- **EXERCISE REQUIREMENTS**
In the material below, find each line with the string "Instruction" and copy it.

====== STUDY MATERIAL

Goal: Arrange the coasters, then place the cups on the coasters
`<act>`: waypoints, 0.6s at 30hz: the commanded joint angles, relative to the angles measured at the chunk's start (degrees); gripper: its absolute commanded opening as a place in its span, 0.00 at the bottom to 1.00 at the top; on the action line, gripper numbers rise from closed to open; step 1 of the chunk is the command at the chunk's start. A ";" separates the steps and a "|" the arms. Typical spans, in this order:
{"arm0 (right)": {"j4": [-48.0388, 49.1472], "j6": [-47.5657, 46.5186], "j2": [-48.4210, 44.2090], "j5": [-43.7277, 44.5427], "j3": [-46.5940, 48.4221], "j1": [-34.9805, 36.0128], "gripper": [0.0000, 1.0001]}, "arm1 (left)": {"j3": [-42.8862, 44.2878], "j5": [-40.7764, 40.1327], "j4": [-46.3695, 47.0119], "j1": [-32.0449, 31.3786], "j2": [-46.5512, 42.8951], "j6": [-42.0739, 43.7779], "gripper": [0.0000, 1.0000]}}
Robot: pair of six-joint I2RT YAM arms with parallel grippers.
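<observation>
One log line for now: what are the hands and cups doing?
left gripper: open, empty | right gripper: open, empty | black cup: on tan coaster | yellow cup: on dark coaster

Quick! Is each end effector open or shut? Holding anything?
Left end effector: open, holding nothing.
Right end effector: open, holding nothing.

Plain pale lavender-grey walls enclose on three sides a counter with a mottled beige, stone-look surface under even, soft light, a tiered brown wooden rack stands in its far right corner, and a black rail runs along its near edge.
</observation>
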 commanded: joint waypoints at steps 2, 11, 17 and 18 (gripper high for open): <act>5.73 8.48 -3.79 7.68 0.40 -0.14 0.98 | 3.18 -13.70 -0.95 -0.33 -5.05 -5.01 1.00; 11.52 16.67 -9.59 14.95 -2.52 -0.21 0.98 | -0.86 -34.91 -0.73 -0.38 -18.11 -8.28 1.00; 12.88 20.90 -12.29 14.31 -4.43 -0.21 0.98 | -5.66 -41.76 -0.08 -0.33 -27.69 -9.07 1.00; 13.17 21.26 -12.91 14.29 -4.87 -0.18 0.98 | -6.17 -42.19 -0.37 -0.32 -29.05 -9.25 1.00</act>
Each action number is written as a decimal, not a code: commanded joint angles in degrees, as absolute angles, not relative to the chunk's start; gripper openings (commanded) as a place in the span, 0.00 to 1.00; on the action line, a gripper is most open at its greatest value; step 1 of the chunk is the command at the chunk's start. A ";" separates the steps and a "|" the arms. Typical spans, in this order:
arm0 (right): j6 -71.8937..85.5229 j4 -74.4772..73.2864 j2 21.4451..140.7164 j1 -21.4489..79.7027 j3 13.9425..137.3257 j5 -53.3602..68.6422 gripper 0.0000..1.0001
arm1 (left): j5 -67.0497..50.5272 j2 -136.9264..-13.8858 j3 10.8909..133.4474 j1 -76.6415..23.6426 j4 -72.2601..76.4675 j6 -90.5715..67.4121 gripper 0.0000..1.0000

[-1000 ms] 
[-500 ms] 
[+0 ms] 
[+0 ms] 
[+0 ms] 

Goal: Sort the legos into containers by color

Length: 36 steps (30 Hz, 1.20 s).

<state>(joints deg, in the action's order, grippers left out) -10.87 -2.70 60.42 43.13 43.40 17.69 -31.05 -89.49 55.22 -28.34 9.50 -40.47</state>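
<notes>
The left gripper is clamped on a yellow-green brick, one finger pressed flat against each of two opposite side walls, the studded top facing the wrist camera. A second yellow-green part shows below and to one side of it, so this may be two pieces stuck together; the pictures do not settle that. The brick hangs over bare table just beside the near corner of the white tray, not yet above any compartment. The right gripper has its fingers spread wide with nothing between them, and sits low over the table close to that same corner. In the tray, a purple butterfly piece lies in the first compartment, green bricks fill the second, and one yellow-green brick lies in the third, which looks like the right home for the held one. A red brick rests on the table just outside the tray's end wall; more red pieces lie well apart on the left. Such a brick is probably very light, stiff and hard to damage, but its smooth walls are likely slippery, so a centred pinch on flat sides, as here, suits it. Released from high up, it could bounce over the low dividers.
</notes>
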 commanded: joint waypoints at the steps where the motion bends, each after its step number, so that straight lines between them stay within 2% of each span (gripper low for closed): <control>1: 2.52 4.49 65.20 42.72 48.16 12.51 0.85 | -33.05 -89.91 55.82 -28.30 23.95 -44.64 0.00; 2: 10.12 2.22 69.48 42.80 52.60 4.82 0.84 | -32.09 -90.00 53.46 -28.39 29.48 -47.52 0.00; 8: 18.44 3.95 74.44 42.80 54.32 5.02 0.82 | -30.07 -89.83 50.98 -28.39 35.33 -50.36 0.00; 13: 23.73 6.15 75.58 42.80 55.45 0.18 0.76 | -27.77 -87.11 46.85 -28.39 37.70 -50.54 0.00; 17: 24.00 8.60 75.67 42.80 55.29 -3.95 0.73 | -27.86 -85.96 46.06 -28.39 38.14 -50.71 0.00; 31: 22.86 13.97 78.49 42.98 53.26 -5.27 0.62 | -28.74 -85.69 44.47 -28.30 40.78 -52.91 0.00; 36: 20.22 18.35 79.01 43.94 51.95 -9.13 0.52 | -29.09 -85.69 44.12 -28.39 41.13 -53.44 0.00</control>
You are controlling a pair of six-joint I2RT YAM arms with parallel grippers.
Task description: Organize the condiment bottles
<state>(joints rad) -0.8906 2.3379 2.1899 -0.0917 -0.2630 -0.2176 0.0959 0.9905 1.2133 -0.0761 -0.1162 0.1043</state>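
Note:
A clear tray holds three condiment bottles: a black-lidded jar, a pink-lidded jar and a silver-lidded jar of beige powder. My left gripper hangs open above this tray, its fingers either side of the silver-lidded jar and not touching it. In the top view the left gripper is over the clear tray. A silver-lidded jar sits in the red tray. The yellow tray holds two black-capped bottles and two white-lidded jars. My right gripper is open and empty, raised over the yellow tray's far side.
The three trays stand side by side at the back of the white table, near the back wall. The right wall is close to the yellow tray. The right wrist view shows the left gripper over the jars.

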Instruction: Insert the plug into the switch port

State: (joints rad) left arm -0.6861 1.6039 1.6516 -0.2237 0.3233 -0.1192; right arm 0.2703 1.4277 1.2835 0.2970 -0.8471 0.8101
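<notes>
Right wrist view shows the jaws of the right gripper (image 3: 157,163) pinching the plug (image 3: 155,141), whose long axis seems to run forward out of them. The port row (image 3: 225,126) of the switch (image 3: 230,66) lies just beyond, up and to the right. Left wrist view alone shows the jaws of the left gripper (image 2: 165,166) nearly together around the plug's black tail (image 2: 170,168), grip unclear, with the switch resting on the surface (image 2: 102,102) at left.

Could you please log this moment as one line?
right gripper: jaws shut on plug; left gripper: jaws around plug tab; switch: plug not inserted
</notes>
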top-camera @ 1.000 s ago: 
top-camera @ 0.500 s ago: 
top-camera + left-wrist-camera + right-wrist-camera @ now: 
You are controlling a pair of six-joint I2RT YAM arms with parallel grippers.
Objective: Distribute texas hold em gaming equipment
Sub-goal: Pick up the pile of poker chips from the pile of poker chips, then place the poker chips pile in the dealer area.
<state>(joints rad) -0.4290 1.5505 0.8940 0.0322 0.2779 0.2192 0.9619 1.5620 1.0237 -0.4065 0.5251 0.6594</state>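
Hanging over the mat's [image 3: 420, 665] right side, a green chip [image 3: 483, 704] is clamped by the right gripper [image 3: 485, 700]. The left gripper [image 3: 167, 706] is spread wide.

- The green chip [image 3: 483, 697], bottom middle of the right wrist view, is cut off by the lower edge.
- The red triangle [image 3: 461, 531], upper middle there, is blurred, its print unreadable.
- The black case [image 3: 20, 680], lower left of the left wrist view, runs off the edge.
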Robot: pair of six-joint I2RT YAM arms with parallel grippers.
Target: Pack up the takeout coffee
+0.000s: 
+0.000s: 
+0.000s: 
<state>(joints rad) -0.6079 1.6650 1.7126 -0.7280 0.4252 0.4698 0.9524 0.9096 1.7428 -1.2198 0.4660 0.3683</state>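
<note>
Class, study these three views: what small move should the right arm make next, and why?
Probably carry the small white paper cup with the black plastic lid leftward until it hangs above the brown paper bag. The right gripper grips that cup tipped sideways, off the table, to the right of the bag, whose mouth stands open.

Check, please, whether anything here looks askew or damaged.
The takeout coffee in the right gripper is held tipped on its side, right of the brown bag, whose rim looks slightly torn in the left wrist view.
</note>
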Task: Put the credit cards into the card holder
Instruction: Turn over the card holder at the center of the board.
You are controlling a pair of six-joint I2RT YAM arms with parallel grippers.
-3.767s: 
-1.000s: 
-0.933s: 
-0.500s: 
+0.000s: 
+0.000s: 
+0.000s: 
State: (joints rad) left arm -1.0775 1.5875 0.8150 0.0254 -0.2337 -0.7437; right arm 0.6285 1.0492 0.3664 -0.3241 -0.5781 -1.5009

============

- **REPLY**
Instruction: Insert the plug into the switch port
Instruction: Turn over the card holder at the center of the board.

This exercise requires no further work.